También en el primer domingo, á bordo del Franconia, una voz ronca empieza á gritar por los corredores los títulos de varias publicaciones célebres de Nueva York, como si estuviésemos aún en la metrópoli americana. Las gentes se asoman en traje de dormir á las puertas de sus camarotes. El vendedor callejero es un gentleman casi de dos metros de estatura, un millonario procedente de los Estados del Sur, al que llaman todos «coronel» por tener este grado en la milicia cívica de su ciudad.
Se ha disfrazado de pilluelo y ofrece gravemente periódicos viejos á todos los que se asoman á las puertas. Los más celebran con una risa, que puede llamarse americana por lo espontánea y pronta, esta excentricidad del personaje. Uno de sus compatriotas permanece serio y le mira con extrañeza, no pudiendo comprender tal conducta.
—Si no se ríe usted un poco, voy á llorar de pena—dice el falso vendedor de periódicos.
Y tan cómico resulta el gesto con que el hombretón inicia su llanto infantil, que el otro se ve obligado á reir como los demás.
Yo no podré presenciar el primer baile de máscaras del Franconia. En varios días no veré otra cosa que las paredes de mi camarote.
A las pocas horas de alejarnos de la Habana he quedado clavado en mi lecho por una parálisis de la pierna izquierda. El médico de á bordo declara que es una ciática, tal vez á consecuencia de la atmósfera húmeda del mar. Luego pensamos los dos que bien puede ser por una imprudencia en el aireamiento de mi habitación.
El Franconia no tiene ventiladores á uso antiguo, con hélices de molesto y tenaz abejorreo. Cada camarote posee dos pequeñas esferas de bronce, metidas en alvéolos del mismo metal. Estos ojos dorados, cuando tienen el agujero de su negra pupila hacia adentro é invisible, permanecen inactivos. Pero basta volverlos, para que de ambos orificios surja una manga silenciosa y fría que cambia el ambiente del camarote con sus pequeños huracanes. Durante el anclaje en los puertos, los mosquitos de agua muerta que se introducen por los ventanos se ven obligados á retroceder, volviéndose con rabiosos zumbidos por donde vinieron. Los dos chorros mudos los voltean con su ímpetu, lo mismo que un aeroplano pillado por una tormenta, y les hacen huir finalmente al otro lado de la pared del buque.

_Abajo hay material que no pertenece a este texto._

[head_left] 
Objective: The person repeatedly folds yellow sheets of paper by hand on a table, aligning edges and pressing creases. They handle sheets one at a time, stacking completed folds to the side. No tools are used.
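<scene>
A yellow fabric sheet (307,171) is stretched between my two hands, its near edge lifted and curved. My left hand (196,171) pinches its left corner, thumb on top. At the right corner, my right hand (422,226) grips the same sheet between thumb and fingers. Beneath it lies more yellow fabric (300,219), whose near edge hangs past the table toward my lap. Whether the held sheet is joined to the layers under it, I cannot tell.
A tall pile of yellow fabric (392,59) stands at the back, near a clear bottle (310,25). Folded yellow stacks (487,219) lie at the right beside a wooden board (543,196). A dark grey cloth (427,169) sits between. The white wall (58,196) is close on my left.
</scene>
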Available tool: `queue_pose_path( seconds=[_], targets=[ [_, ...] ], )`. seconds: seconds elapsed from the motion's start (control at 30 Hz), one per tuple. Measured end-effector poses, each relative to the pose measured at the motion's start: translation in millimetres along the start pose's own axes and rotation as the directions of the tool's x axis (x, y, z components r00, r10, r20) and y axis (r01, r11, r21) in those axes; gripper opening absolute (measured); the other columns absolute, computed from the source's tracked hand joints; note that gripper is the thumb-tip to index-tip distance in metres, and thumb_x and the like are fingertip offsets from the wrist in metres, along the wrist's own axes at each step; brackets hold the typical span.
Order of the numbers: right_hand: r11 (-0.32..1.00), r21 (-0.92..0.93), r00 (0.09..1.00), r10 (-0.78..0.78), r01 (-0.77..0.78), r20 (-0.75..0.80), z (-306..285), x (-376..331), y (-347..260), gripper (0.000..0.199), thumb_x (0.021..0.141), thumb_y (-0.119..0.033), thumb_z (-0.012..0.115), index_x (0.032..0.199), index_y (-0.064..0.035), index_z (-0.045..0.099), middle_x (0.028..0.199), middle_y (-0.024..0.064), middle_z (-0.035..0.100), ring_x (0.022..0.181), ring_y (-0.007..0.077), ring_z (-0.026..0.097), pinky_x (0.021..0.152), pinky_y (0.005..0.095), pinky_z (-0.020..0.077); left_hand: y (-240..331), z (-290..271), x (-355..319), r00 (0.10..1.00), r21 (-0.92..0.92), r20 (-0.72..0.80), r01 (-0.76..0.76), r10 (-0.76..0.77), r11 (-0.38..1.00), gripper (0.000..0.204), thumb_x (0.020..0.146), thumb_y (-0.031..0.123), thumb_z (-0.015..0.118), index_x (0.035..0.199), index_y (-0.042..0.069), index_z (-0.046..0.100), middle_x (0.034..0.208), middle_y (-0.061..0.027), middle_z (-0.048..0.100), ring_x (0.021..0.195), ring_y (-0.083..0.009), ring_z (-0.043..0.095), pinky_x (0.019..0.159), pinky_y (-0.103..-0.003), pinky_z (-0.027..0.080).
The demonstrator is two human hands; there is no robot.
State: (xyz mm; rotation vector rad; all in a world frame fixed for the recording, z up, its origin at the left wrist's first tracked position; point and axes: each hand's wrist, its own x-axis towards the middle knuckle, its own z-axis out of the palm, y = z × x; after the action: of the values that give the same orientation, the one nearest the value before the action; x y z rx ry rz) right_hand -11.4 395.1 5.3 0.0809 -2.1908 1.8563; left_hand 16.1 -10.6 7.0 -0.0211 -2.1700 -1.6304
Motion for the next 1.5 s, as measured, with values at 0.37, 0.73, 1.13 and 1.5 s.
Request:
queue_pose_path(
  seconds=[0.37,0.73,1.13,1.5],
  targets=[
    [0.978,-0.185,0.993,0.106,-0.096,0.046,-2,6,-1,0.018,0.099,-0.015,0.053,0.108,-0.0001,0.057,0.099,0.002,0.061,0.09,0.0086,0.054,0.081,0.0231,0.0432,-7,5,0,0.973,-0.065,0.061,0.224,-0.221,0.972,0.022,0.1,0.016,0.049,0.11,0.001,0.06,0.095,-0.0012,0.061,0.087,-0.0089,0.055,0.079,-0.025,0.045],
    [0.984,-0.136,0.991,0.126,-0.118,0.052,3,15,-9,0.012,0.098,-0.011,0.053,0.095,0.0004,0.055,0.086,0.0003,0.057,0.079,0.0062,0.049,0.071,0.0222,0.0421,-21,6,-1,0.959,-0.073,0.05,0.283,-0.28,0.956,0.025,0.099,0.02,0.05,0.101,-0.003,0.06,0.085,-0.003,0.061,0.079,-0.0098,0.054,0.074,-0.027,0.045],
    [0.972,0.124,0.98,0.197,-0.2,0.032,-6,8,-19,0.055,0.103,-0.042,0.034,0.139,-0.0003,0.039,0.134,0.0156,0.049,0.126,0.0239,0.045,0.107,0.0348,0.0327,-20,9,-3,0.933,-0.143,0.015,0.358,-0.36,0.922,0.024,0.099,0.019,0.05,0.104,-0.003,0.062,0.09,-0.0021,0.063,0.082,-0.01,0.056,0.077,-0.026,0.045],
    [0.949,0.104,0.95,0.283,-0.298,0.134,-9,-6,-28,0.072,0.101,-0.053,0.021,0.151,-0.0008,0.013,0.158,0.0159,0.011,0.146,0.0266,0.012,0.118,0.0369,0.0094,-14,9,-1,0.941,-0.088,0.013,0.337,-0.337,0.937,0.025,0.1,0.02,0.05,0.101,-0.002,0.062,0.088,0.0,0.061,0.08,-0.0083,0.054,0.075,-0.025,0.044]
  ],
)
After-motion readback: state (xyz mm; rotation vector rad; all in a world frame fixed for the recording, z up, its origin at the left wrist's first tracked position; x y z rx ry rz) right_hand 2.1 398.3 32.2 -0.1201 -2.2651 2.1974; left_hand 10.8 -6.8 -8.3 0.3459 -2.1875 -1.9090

He pasado una noche entera con ambos ventiladores enfilados hacia mi cama. La proximidad del calor de Cuba me hizo emplear este refrescamiento imprudente. Mientras dormía, las dos mangas de helado viento, que hacen funciones de mosquitero, cayeron horas y horas sobre el lugar de mi cuerpo donde ahora siento el llamado nudo ciático.
—Tiene usted para algunos días—dice el médico inglés, moviendo la cabeza—. Habrá que emplear los rayos violeta... No intente moverse.